Nach einigen Stunden oder manchmal auch Tagen werden die Flüchtlinge von Opatovac aus weiter in Richtung der ungarischen Grenze gebracht. Einige mit Bussen, die meisten mit den zu Beginn dieses Artikels bereits erwähnten Sonderzügen. In Botovo halten diese Züge dann und von dort aus laufen die Flüchtlinge ungefähr einen Kilometer über die „grüne Grenze“, um umgehend in die wiederrum zwei bis vier Sonderzüge täglich einzusteigen, die sie von Zákány auf der ungarischen Seite nach Hegyeshalom an die österreichische Grenze bringen. Ein freiwilliger Feuerwehrmann auf der kroatischen Seite lieferte eine erstaunlich einfache und einleuchtende Erklärung für dieses Prozedere: Wenn die Flüchtlinge nicht über den offiziellen Grenzübergang laufen oder fahren, sondern einige Hundert Meter daneben, kann der Grenzschutz einfach wegschauen, mit der Konsequenz, dass dann auch niemand kontrolliert werden muss, den man ja gar nicht sieht.

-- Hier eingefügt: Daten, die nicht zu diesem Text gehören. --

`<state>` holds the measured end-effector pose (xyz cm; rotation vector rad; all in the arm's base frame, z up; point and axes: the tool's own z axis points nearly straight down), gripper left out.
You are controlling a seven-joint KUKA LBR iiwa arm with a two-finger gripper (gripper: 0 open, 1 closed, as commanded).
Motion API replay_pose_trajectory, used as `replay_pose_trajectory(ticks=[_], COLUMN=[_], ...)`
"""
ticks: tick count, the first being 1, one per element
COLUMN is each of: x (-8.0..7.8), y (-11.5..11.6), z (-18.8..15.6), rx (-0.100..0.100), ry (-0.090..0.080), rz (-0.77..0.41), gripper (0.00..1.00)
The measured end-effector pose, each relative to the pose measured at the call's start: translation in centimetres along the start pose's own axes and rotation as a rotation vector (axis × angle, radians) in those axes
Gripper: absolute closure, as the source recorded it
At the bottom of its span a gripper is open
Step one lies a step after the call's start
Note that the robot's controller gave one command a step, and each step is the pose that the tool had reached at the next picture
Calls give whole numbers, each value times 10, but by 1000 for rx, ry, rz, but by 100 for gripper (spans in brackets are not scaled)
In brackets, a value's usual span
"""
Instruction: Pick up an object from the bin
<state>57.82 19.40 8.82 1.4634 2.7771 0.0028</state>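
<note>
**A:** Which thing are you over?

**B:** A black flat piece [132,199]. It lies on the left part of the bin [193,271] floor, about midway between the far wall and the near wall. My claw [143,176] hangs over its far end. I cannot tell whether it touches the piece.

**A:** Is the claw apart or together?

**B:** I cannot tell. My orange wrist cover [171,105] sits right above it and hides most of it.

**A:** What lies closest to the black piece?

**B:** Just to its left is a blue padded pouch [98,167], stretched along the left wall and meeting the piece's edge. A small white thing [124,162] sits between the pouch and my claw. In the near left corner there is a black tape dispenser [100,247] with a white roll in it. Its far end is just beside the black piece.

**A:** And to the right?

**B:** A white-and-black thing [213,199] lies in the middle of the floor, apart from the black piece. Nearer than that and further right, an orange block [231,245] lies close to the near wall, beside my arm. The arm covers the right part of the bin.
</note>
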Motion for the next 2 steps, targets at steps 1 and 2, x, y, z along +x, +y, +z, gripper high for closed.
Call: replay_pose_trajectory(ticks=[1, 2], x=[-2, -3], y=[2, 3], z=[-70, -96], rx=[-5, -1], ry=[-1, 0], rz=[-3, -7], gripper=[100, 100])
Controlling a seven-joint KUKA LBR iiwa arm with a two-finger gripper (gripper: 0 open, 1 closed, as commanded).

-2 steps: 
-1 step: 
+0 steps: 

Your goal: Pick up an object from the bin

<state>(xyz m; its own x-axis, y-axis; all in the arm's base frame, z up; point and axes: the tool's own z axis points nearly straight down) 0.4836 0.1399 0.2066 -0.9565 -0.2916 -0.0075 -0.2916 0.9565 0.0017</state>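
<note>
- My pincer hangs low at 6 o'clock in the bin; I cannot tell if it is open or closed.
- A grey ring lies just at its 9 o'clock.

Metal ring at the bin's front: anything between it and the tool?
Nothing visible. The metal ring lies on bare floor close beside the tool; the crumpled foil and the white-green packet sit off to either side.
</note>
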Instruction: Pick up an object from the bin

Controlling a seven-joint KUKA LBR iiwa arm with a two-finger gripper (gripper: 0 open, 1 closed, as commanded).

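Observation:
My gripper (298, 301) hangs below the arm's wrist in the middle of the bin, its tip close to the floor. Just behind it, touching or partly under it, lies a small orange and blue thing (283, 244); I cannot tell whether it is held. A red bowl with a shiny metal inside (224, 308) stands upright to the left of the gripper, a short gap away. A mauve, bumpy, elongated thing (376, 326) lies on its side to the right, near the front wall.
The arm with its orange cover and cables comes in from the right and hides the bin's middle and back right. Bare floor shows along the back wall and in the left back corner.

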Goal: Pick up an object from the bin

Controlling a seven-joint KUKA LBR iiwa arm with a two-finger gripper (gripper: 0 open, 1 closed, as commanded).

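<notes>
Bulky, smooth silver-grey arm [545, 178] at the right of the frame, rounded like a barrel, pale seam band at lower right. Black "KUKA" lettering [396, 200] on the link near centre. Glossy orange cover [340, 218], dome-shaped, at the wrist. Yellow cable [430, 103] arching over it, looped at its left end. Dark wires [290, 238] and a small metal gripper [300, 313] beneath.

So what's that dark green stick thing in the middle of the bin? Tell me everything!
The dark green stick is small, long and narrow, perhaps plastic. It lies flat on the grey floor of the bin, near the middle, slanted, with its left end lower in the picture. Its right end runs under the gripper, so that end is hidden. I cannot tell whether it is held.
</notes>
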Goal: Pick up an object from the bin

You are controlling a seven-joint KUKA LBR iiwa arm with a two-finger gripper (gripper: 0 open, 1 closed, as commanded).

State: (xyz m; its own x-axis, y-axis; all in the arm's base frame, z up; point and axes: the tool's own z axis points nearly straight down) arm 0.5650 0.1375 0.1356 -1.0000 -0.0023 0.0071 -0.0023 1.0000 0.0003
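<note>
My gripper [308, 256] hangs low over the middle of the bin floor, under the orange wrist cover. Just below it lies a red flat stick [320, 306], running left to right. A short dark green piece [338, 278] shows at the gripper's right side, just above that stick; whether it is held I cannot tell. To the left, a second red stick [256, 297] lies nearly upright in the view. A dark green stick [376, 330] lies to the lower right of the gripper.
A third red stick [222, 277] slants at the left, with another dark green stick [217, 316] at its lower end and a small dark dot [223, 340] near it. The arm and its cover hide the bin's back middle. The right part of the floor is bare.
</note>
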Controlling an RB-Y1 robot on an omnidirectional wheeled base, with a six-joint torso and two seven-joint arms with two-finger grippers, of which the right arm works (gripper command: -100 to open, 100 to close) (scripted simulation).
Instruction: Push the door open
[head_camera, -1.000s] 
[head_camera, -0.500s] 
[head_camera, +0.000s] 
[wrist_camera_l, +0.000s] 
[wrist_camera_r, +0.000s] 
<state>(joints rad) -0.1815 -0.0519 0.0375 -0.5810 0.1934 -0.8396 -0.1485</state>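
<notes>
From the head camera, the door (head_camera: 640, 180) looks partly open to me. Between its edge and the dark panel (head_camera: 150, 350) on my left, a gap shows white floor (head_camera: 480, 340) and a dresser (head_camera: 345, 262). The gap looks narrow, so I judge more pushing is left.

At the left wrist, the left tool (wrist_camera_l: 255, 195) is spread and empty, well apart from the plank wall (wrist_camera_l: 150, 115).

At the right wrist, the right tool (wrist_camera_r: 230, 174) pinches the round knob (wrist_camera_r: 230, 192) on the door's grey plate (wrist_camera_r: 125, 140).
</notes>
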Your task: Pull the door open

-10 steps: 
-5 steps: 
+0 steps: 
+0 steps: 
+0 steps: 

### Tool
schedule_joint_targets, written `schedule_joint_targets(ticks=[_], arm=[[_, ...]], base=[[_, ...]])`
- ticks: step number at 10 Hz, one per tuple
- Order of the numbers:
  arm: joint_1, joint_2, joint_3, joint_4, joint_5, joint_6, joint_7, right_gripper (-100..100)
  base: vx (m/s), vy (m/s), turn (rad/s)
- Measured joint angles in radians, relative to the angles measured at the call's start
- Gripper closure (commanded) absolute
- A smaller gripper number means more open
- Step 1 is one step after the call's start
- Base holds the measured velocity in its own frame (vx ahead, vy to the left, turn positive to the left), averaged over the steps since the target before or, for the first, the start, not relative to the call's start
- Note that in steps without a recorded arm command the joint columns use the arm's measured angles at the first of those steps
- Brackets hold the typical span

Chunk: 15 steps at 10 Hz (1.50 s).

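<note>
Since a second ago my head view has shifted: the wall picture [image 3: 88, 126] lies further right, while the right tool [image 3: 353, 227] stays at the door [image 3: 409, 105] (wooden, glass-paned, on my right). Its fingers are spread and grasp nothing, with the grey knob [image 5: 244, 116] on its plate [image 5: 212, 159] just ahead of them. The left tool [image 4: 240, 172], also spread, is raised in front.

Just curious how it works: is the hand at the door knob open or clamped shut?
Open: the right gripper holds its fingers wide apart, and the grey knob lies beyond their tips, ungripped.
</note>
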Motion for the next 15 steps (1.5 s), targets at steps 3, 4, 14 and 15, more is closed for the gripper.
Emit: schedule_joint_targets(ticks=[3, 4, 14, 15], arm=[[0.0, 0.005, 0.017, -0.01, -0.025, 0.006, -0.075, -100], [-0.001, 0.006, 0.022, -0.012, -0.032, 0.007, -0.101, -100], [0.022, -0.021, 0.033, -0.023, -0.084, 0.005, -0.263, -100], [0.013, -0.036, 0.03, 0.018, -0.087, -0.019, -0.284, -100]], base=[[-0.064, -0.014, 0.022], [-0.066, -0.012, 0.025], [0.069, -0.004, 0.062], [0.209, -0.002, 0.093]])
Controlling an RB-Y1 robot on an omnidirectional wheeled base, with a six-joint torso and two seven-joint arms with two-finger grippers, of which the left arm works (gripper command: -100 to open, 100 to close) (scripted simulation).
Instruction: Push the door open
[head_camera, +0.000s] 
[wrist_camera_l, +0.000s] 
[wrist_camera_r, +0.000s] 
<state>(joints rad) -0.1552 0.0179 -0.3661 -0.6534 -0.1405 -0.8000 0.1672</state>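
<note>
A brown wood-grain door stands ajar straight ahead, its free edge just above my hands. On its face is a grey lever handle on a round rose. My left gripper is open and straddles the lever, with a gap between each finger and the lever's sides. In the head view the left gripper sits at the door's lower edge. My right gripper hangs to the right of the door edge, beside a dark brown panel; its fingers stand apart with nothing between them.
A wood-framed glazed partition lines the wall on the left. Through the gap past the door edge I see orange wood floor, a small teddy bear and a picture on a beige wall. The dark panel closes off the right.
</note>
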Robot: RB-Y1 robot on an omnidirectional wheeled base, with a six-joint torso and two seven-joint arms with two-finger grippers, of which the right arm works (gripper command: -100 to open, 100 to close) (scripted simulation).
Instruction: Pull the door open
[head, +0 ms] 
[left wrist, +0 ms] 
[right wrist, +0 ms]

Bis vor wenigen Monaten hätten wir uns schlichtweg nicht vorstellen können, dass Bürokratie überhaupt in der Lage sein kann, spontan derart pragmatisch zu agieren. Zurück zu Zákány, wo wir vor etwa einer Woche Zeugen dieses Spektakels wurden.

Etwa dreihundert Meter vom „offiziellen“ Bahnhof wartet dort ein abgedunkelter Zug mit etwa 20 Waggons. Einer nach dem anderen wird durch einen variablen Polizeikorridor gefüllt, der an einem Feldweg aus Richtung der Grenze beginnt. „Schicksalsergeben“ ist wohl das passendste Wort um diese Situation zu beschreiben. Alles ist sehr ruhig und irgendwie geordnet. Das liegt sicherlich vor allem daran, dass neben der ungarischen Polizei auch schwer bewaffnete Soldaten vor Ort sind. In einer solchen Situation würden wohl die meisten Menschen keine Fragen stellen.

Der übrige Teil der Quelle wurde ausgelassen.